O alerta ficou mais claro quando Júnior ameaçou os seguranças que estavam dormindo em serviço. O chefe lembrou a todos que "ele" (Rogério) via tudo e que quem fosse pego dormindo ia "ficar falando sozinho".

"Pro pessoal da noite que acha que depois de uma certa hora vai dormir. Quem dorme só tem direito a sonhar! Ele paga pra trabalhar!", alertou.

"Acho que ele tem visto pouca movimentação nos corredores e na garagem! Ele vê tudo! Então vou refrescar a memória de todos! Se for portado, vai ficar falando sozinho para las ruas do Rio de Janeiro! Perder essa moleza por sono é maluco. Falta de compromisso com a vida do vip e dos companheiros. Cuidado com a supervisão que agora filma", reforçou a ordem.

Reportagem compartilhada

Além de divulgar as escalas, os pedidos de troca de horário e reforçar ordens do chefe, o grupo "Vampiros" também servia para os seguranças avisarem sobre desdobramentos de processos que envolviam o "01".

No dia 12 de março de 2021, o clima no grupo ficou tenso quando Marcelo da Silva Dias, o Maromba, postou um link do g1 sobre uma denúncia do MPRJ apontando Rogério Andrade como mandante da morte do bicheiro rival Fernando Iggnácio.

Poucos minutos depois, Marquinhos postou um emoji com uma carinha assustada.

Na sequência, Júnior demostrou estar bastante preocupado e escreveu: "f*******deu".

Grupo de troca de mensagens dos seguranças de Rogério Andrade foi batizado de Vampiros

Reprodução

Ainda naquela noite, Marquinhos voltou a postar, dessa vez, com um trecho da reportagem que citava Márcio Araújo de Souza, que seria o responsável pelo pagamento de propina a policiais civis.

"De acordo com o MP, Márcio Araújo de Souza, outro denunciado, é um dos responsáveis pela segurança pessoal de Rogério Andrade", dizia a mensagem.

Júnior então decidiu colocar um ponto final no assunto e escreveu: "Aguardemos cenas dos próximos capítulos".

Contudo, no dia seguinte, Marquinhos postou um novo link: Justiça decreta prisão preventiva de Rogério Andrade e mais cinco pela morte de Fernando Iggnácio.

"Saiu mandado de prisão", escreveu Marquinhos.

R$ 207 mil por mês com segurança pessoal

Segundo a denúncia do MPRJ, o bicheiro Rogério Andrade gastava mais de R$ 207 mil por mês com sua segurança pessoal.

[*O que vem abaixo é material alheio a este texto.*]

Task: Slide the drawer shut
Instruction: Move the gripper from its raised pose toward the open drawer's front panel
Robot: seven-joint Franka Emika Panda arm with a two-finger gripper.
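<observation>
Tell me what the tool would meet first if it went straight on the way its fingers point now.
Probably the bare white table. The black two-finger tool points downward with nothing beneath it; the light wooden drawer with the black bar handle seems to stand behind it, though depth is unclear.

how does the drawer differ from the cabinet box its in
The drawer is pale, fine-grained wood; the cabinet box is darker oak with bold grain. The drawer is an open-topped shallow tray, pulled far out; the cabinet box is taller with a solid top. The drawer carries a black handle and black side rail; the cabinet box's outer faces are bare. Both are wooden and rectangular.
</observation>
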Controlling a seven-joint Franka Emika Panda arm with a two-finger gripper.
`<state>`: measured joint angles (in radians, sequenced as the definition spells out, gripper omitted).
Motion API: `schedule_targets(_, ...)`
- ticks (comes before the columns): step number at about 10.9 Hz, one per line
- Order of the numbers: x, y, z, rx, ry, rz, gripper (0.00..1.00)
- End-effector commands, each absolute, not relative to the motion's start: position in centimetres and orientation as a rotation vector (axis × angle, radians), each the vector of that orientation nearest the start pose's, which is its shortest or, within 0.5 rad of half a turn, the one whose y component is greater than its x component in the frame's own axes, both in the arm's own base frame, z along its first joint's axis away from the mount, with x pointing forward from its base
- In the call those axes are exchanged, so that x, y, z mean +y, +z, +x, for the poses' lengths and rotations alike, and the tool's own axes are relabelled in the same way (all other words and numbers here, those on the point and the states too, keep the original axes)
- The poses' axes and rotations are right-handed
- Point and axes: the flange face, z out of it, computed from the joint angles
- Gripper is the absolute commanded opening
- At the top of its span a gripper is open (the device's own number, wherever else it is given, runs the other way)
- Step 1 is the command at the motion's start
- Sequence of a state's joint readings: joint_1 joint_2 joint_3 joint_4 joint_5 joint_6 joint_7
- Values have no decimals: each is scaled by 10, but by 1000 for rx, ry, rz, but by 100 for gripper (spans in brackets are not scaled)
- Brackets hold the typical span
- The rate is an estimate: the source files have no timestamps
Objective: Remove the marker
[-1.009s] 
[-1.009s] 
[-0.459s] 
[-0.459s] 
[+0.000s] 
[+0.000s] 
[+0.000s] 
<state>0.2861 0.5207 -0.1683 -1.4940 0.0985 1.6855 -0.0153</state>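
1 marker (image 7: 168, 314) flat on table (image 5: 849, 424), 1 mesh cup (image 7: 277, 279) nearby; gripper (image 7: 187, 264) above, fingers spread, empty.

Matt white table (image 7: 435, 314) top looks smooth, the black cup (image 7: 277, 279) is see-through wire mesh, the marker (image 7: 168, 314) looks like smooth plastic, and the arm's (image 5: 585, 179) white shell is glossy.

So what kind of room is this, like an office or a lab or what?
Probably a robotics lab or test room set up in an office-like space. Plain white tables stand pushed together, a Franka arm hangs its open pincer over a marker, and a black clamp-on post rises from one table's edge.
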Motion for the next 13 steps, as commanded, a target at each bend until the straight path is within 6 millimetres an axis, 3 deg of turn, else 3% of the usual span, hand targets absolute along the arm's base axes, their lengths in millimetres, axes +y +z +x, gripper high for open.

Ao todo, 36 homens trabalhavam para o contraventor.

Em maio de 2022, os investigadores encontraram uma planilha em um dos imóveis de Rogério com todos os gastos do bicheiro com sua equipe de segurança particular. Os agentes acreditam que a estrutura existia desde abril de 2021.

Os PMs contratados para o serviço recebiam entre R$ 5,6 mil e R$ 7,6 mil, de acordo com a patente que tinham na corporação militar do estado.

Além de toda preocupação com a rotina dos seguranças, Rogério mostrava que confiava nos policiais que trabalhavam para ele. Isso porque, em um ano, apenas um funcionário do grupo foi trocado.